Por definición, un diario debe ceñirse a la actualidad e informar a sus lectores sobre lo que pasa, mientras que yo cada día me siento más ajeno a la actualidad, y lo que pasa suele pasarme de largo. Cuando el director de La Tribuna tuvo la amabilidad de invitarme a escribir una columna semanal, le propuse escribir en un tono más bien literario y él aceptó, aunque me imagino que un poco mosqueado con la idea de que acaba de toparse con un mal imitador de Umbral o de Millás. En realidad, lo del «tono literario» no era más que un modo de escurrir el bulto. Pero el problema seguía ahí. ¿Se puede escribir en un periódico sin abordar los temas que se consideran de interés informativo? Entonces comprendí que, en efecto, la respuesta sólo podía venir de la mano de la literatura.

Alguien (tal vez Bernard Shaw) dijo que la literatura es el arte de interesar a los demás en aquello que sólo le interesa a uno. En este sentido, creo que todo escritor, incluidos los columnistas de opinión, peca un tanto de solipsista, entendiendo el solipsismo como aquella teoría filosófica según la cual el mundo exterior no es sino una emanación de nuestra mente. En un monstruoso acto de egocentrismo, hay quien ha llegado a pensar que sólo ellos existen, y que el mundo que les rodea, con todos sus objetos y criaturas, es sólo un producto de su imaginación. Esto lo entienden muy bien los escritores, cuya tarea principal consiste en crear mundos de ficción y en lograr que los lectores incorporen esos mundos a su propio imaginario. Y ahora que lo pienso, ¿no es también una presunción gigantesca el dar por sentado que uno tiene lectores? Veamos. Si exceptúo a mi mujer, mis padres y algún que otro amigo bien intencionado, no tengo constancia de que nadie en absoluto lea esta columna. ¿Y si resulta que estoy solo en mitad de un solipsismo, que no soy más que una vocecilla que discursea a solas desde las páginas de un periódico, tinta vertida en vano, nada? Reconozco que la idea me angustia y me hace sentir un leve escalofrío metafísico.

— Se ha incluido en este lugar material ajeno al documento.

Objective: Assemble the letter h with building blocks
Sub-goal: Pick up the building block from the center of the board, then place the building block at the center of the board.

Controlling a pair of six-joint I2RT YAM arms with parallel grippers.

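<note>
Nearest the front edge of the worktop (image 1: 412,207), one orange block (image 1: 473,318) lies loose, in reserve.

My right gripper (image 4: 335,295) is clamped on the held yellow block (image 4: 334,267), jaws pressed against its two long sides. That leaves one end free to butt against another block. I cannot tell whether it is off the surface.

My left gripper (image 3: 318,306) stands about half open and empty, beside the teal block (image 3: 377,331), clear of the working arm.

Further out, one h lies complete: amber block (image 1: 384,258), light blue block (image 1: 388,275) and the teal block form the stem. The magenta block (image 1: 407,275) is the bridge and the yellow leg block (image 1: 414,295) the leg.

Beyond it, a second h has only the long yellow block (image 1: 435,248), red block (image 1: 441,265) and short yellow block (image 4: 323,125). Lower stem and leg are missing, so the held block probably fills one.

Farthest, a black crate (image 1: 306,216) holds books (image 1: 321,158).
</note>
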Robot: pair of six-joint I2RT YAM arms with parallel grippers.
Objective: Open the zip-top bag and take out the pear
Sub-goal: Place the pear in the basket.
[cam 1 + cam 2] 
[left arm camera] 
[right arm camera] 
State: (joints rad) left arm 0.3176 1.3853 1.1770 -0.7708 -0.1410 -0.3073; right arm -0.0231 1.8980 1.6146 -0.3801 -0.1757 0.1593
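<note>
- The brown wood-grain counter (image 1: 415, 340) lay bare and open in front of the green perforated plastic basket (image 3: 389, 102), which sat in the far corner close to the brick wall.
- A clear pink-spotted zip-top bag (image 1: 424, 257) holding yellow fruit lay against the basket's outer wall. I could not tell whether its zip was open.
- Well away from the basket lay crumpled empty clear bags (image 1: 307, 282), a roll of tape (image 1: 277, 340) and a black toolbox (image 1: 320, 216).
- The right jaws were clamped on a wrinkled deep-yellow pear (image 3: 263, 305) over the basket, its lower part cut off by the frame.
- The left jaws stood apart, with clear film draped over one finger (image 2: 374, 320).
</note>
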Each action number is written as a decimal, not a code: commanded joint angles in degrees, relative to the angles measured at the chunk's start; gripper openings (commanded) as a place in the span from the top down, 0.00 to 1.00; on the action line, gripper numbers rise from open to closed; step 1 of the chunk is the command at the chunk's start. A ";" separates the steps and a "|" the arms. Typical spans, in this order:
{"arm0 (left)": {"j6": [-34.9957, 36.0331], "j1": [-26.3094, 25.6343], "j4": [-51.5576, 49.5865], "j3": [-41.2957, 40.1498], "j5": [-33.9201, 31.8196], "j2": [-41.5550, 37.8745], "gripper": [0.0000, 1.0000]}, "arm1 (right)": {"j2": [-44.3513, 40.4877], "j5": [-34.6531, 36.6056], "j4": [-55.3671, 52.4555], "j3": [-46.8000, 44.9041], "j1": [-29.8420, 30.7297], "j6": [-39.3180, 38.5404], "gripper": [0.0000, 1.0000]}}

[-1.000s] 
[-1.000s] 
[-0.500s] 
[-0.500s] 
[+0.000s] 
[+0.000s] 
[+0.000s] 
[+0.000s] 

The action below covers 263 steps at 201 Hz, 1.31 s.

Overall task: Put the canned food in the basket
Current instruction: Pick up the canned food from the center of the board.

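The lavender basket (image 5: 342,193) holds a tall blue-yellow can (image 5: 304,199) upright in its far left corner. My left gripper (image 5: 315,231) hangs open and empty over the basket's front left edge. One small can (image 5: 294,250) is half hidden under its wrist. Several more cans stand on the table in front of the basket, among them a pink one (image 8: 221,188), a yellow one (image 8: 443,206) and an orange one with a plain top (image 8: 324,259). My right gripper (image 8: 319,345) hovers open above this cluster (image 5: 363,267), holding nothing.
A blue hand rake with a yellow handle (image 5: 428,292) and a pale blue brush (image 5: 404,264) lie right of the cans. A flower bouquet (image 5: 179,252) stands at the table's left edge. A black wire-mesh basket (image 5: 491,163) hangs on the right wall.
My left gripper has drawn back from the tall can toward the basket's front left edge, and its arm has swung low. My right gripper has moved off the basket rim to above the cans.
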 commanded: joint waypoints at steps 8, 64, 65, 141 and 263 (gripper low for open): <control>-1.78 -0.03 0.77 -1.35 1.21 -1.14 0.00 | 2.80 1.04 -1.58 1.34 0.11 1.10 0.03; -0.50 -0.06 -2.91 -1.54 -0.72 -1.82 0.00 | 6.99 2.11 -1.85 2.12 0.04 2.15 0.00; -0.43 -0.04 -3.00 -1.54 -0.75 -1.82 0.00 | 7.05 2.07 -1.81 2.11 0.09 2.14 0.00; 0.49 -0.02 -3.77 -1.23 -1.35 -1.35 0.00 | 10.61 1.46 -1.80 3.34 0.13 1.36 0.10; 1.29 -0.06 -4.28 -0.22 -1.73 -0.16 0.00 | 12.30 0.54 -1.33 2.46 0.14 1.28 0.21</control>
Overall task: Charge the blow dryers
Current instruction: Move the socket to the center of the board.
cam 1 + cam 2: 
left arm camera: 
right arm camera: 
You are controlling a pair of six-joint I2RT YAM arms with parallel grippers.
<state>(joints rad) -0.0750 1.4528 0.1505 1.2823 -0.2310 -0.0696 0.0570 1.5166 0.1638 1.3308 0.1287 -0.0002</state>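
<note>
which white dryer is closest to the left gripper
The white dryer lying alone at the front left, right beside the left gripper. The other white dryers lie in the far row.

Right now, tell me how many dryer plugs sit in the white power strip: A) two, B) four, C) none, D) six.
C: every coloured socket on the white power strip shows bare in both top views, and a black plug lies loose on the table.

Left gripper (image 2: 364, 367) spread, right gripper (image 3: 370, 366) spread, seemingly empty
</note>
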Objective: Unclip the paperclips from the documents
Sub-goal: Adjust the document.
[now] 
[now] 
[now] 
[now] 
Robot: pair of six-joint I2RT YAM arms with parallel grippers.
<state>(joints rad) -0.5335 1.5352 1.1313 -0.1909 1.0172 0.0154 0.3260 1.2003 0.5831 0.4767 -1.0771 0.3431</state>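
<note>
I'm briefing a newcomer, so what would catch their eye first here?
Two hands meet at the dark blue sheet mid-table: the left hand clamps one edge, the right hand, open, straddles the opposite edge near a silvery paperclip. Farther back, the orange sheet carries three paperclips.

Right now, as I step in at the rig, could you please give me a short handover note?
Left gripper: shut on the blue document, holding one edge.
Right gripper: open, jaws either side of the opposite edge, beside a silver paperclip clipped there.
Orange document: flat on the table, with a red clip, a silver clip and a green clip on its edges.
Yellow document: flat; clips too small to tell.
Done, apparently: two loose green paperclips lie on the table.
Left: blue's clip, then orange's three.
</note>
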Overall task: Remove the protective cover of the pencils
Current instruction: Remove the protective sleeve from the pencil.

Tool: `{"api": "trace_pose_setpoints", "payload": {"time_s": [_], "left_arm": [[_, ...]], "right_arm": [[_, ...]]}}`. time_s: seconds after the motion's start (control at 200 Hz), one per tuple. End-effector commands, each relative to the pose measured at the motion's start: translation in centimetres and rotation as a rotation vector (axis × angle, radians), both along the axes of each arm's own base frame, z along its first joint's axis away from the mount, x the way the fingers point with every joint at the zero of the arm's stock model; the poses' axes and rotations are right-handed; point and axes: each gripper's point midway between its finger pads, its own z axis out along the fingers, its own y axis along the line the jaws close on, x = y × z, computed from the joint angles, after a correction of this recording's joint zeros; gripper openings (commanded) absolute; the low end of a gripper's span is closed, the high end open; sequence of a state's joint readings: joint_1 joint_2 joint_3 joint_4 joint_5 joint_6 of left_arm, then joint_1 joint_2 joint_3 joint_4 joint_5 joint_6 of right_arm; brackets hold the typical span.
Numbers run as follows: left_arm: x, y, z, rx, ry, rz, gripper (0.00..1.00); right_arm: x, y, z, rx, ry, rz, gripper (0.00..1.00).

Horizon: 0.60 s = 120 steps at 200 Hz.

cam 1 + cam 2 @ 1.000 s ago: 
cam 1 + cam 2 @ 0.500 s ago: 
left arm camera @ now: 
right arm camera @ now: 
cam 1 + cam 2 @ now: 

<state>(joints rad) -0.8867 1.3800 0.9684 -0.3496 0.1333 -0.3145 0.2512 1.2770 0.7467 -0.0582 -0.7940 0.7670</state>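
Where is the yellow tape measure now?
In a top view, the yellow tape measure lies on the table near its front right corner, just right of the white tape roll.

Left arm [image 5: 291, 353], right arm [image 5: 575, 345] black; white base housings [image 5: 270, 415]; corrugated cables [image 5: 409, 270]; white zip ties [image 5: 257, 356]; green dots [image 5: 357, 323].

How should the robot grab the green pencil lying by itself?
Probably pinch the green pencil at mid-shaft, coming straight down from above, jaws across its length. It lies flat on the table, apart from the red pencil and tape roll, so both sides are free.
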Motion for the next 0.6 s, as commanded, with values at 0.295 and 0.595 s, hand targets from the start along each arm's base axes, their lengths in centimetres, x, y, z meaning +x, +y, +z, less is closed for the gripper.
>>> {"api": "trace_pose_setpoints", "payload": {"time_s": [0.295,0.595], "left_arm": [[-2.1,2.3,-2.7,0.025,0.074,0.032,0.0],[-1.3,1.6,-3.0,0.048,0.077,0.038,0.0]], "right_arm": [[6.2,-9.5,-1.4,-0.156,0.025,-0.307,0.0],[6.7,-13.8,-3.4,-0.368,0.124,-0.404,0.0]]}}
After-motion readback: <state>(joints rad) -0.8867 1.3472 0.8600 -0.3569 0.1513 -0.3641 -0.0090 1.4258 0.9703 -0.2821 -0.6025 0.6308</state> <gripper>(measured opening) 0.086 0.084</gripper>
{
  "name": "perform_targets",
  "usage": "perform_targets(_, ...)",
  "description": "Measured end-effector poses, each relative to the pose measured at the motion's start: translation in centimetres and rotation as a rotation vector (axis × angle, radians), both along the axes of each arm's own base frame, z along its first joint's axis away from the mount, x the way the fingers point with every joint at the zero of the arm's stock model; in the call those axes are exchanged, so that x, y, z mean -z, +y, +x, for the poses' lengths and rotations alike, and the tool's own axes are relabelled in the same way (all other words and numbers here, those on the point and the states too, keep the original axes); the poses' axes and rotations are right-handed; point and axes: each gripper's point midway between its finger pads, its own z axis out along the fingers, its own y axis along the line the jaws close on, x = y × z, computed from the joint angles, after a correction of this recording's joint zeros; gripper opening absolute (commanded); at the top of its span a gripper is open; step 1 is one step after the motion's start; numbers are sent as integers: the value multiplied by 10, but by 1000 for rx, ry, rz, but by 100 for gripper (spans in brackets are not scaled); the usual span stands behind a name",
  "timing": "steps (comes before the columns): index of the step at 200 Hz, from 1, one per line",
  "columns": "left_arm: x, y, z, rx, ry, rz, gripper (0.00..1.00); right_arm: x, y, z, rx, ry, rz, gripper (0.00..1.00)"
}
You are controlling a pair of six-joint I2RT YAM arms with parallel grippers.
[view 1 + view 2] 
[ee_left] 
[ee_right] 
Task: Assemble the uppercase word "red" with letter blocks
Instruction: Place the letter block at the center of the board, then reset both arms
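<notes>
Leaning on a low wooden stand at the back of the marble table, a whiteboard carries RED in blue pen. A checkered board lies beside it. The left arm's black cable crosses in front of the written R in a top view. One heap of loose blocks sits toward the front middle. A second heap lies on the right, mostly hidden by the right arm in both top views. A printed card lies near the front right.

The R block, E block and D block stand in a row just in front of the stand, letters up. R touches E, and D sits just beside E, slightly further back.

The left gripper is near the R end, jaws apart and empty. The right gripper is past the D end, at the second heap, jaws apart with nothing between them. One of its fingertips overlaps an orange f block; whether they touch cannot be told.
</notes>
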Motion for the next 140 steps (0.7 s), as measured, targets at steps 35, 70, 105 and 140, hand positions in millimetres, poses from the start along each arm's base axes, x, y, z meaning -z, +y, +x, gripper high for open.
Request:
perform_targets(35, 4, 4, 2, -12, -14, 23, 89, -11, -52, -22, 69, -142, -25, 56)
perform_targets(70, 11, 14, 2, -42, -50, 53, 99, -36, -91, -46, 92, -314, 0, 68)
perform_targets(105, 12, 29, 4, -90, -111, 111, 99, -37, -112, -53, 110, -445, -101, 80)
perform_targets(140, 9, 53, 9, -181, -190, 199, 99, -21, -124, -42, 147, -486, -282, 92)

Pero hay un modo de salir de dudas. Ustedes saben qué aspecto tengo. Desde el primero de esta serie de artículos mi foto aparece en la parte superior, justo debajo del título. Se trata de una imagen que me hace bastante justicia. Si acaso, puede que haya engordado tres o cuatro kilos desde que me la hicieron la foto, pero creo que no les costaría trabajo reconocerme si se cruzaran conmigo por la calle. ¿Qué les parece si, mediante algún gesto, me hacen saber que han leído este artículo? Debería ser algo deliberado. Quiero decir que no bastaría con sonreírme o con guiñarme el ojo, pues entonces no sería capaz de distinguirlos de las docenas de muchachas que me sonríen o me guiñan el ojo a diario. ¿Qué tal si se llevan el dedo índice a la punta de la nariz y se dan unos golpecitos? De este modo yo sabría que el medio centenar de historias peregrinas que he contado desde esta columna han despertado la curiosidad de algún lector. Incluso me ofrezco a invitarles a un café y a escuchar sus sugerencias. Lo único que les pido es que no me abronquen por no escribir una columna de opinión seria, una columna como Dios manda. Nunca he pretendido usurpar la labor de los periodistas. Lo mío es más bien contar historias. Otra cuestión es que me queden historias para que La Ley de Murphy aguante un año más.